▶ _PROBLEM REQUIREMENTS_
Write out each entry below exactly. Do not include the images.

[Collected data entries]

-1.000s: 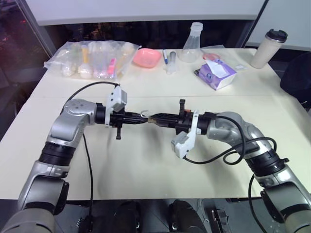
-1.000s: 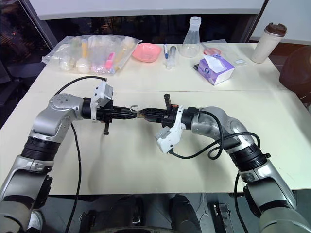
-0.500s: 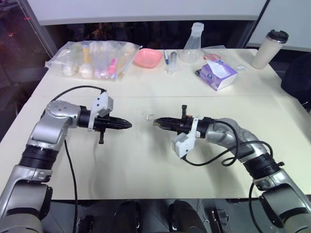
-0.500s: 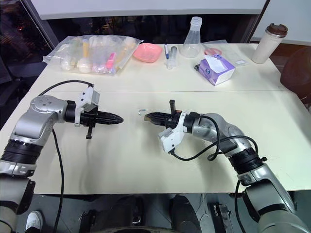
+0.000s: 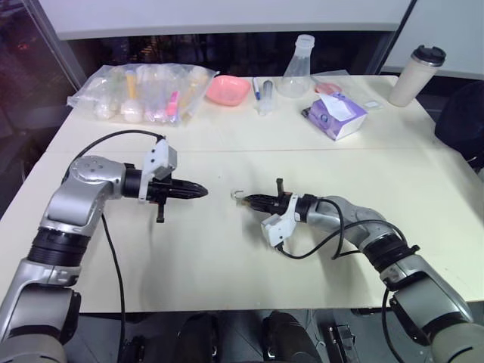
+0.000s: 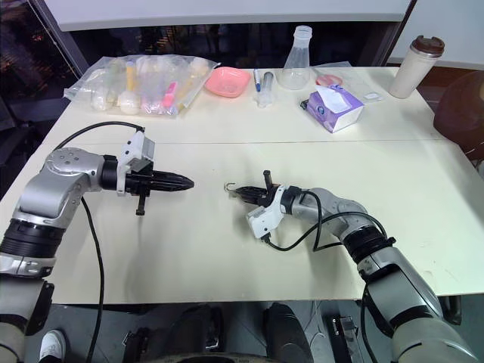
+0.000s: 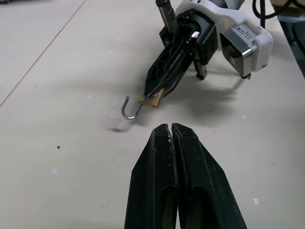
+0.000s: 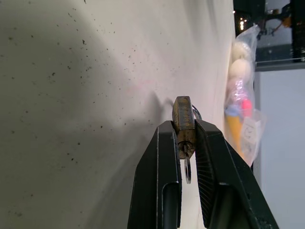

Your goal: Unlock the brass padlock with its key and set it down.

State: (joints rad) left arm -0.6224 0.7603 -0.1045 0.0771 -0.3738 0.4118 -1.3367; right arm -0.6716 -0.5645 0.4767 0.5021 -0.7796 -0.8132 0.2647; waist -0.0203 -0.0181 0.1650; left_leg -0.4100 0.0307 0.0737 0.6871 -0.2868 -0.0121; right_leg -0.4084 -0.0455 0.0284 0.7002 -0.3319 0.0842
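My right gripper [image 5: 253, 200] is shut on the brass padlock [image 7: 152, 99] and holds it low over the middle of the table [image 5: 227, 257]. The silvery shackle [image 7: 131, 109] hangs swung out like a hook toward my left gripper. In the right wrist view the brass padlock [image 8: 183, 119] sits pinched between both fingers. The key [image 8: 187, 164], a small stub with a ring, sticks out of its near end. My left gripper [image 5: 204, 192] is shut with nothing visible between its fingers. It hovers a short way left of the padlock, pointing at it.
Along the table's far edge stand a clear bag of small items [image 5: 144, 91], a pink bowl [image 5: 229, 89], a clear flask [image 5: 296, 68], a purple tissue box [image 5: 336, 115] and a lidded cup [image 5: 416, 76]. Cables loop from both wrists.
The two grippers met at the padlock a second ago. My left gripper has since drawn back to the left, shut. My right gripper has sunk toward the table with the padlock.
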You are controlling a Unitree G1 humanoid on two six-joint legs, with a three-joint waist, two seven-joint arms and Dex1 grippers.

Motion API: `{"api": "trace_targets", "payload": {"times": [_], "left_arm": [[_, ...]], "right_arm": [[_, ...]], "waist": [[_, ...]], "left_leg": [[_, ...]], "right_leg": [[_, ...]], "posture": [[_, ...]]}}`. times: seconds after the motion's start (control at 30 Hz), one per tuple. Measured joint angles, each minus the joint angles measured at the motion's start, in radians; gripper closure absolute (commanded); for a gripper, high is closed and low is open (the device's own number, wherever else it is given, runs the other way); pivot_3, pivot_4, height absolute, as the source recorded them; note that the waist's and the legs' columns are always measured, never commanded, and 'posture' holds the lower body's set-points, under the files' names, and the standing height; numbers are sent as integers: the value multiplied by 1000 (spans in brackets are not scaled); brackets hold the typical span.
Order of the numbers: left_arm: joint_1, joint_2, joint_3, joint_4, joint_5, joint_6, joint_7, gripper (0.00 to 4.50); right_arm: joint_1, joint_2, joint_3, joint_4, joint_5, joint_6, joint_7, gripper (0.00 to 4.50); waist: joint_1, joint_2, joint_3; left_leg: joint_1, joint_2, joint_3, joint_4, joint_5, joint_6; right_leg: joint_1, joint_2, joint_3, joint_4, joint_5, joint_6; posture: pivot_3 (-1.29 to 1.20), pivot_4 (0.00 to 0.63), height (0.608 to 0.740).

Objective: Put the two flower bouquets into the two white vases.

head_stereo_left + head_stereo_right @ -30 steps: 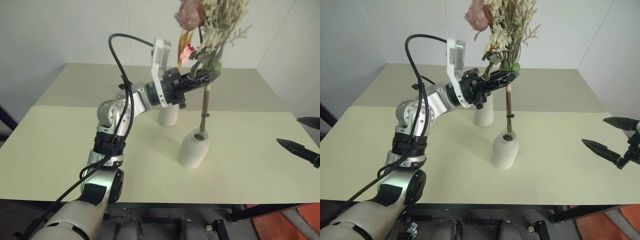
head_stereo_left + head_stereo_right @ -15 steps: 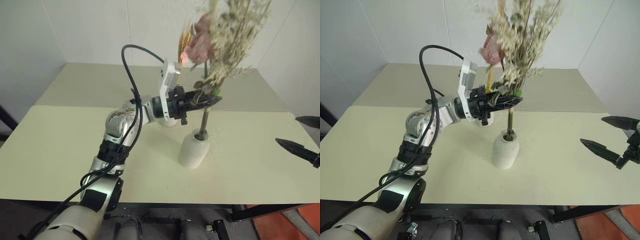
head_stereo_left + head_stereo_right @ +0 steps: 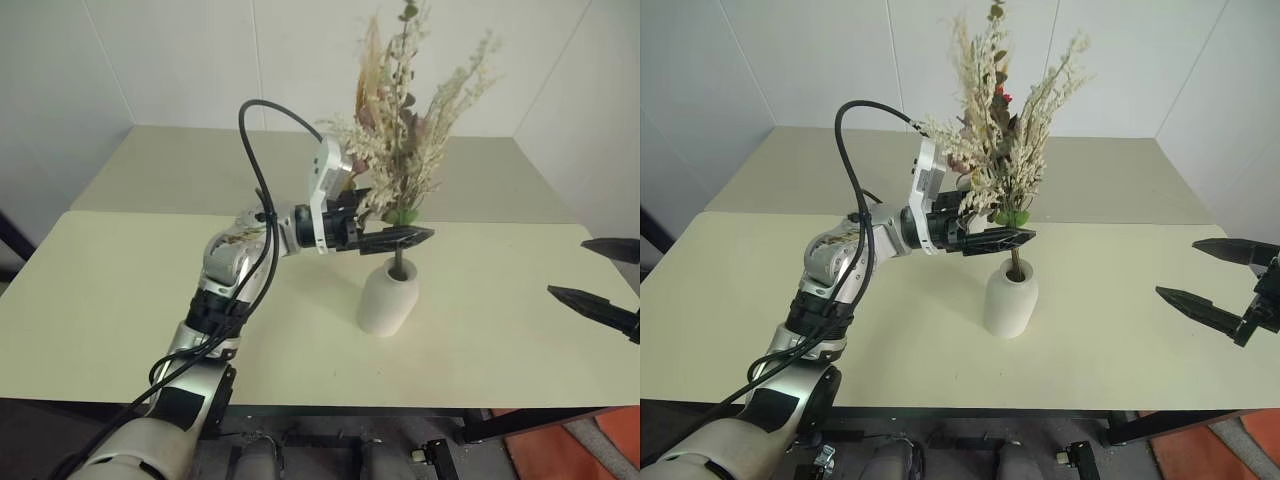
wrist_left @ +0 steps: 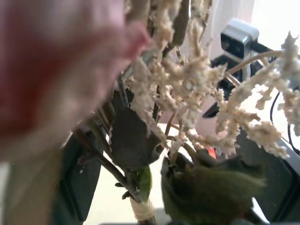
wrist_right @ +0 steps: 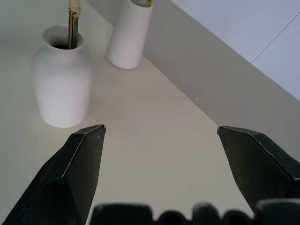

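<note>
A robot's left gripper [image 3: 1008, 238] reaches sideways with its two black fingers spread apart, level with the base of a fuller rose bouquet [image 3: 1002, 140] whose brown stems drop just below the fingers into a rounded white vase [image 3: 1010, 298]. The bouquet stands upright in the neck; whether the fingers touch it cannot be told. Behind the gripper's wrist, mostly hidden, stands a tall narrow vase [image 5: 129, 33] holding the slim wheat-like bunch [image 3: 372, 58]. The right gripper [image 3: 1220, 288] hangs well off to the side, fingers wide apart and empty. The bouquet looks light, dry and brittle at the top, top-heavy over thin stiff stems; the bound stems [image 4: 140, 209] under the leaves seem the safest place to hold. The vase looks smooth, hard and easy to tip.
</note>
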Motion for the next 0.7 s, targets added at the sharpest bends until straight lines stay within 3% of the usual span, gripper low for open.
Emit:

▶ _EXERCISE RESPONSE_
-1.000s: 
-1.000s: 
-0.500s: 
-0.500s: 
+0.000s: 
+0.000s: 
+0.000s: 
+0.000s: 

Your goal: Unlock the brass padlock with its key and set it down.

State: (joints rad) left arm -0.6224 0.7603 -0.1045 0.0771 -0.3738 0.4118 -1.3367; right arm -0.6716 -0.5645 0.4767 0.5021 -0.7796 -0.8132 0.2647; waist -0.0203 -0.0181 0.1650; left_leg -0.4100 0.0307 0.0737 0.6871 -0.2868 -0.0121; right_leg -0.4084 -0.0455 0.0284 0.7002 -0.3319 0.0842
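My right gripper [image 5: 253, 200] is shut on the brass padlock [image 7: 152, 99] and holds it low over the middle of the table [image 5: 227, 257]. The silvery shackle [image 7: 131, 109] hangs swung out like a hook toward my left gripper. In the right wrist view the brass padlock [image 8: 183, 119] sits pinched between both fingers. The key [image 8: 187, 164], a small stub with a ring, sticks out of its near end. My left gripper [image 5: 204, 192] is shut with nothing visible between its fingers. It hovers a short way left of the padlock, pointing at it.
Along the table's far edge stand a clear bag of small items [image 5: 144, 91], a pink bowl [image 5: 229, 89], a clear flask [image 5: 296, 68], a purple tissue box [image 5: 336, 115] and a lidded cup [image 5: 416, 76]. Cables loop from both wrists.
The two grippers met at the padlock a second ago. My left gripper has since drawn back to the left, shut. My right gripper has sunk toward the table with the padlock.
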You are controlling a Unitree G1 humanoid on two six-joint legs, with a three-joint waist, two seven-joint arms and Dex1 grippers.

Motion API: `{"api": "trace_targets", "payload": {"times": [_], "left_arm": [[_, ...]], "right_arm": [[_, ...]], "waist": [[_, ...]], "left_leg": [[_, ...]], "right_leg": [[_, ...]], "posture": [[_, ...]]}}`. times: seconds after the motion's start (control at 30 Hz), one per tuple. Measured joint angles, each minus the joint angles measured at the motion's start, in radians; gripper closure absolute (commanded); for a gripper, high is closed and low is open (the device's own number, wherever else it is given, runs the other way); pivot_3, pivot_4, height absolute, as the source recorded them; note that the waist's and the legs' columns are always measured, never commanded, and 'posture' holds the lower body's set-points, under the files' names, and the standing height; numbers are sent as integers: the value multiplied by 1000 (spans in brackets are not scaled); brackets hold the typical span.
Order of the numbers: left_arm: joint_1, joint_2, joint_3, joint_4, joint_5, joint_6, joint_7, gripper (0.00 to 4.50); right_arm: joint_1, joint_2, joint_3, joint_4, joint_5, joint_6, joint_7, gripper (0.00 to 4.50); waist: joint_1, joint_2, joint_3; left_leg: joint_1, joint_2, joint_3, joint_4, joint_5, joint_6; right_leg: joint_1, joint_2, joint_3, joint_4, joint_5, joint_6; posture: pivot_3 (-1.29 to 1.20), pivot_4 (0.00 to 0.63), height (0.608 to 0.740).

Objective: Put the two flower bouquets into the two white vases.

head_stereo_left + head_stereo_right @ -30 steps: 
head_stereo_left + head_stereo_right @ -15 steps: 
head_stereo_left + head_stereo_right @ +0 steps: 
wrist_left @ +0 steps: 
wrist_right @ +0 steps: 

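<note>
A robot's left gripper [image 3: 1008, 238] reaches sideways with its two black fingers spread apart, level with the base of a fuller rose bouquet [image 3: 1002, 140] whose brown stems drop just below the fingers into a rounded white vase [image 3: 1010, 298]. The bouquet stands upright in the neck; whether the fingers touch it cannot be told. Behind the gripper's wrist, mostly hidden, stands a tall narrow vase [image 5: 129, 33] holding the slim wheat-like bunch [image 3: 372, 58]. The right gripper [image 3: 1220, 288] hangs well off to the side, fingers wide apart and empty. The bouquet looks light, dry and brittle at the top, top-heavy over thin stiff stems; the bound stems [image 4: 140, 209] under the leaves seem the safest place to hold. The vase looks smooth, hard and easy to tip.
</note>
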Motion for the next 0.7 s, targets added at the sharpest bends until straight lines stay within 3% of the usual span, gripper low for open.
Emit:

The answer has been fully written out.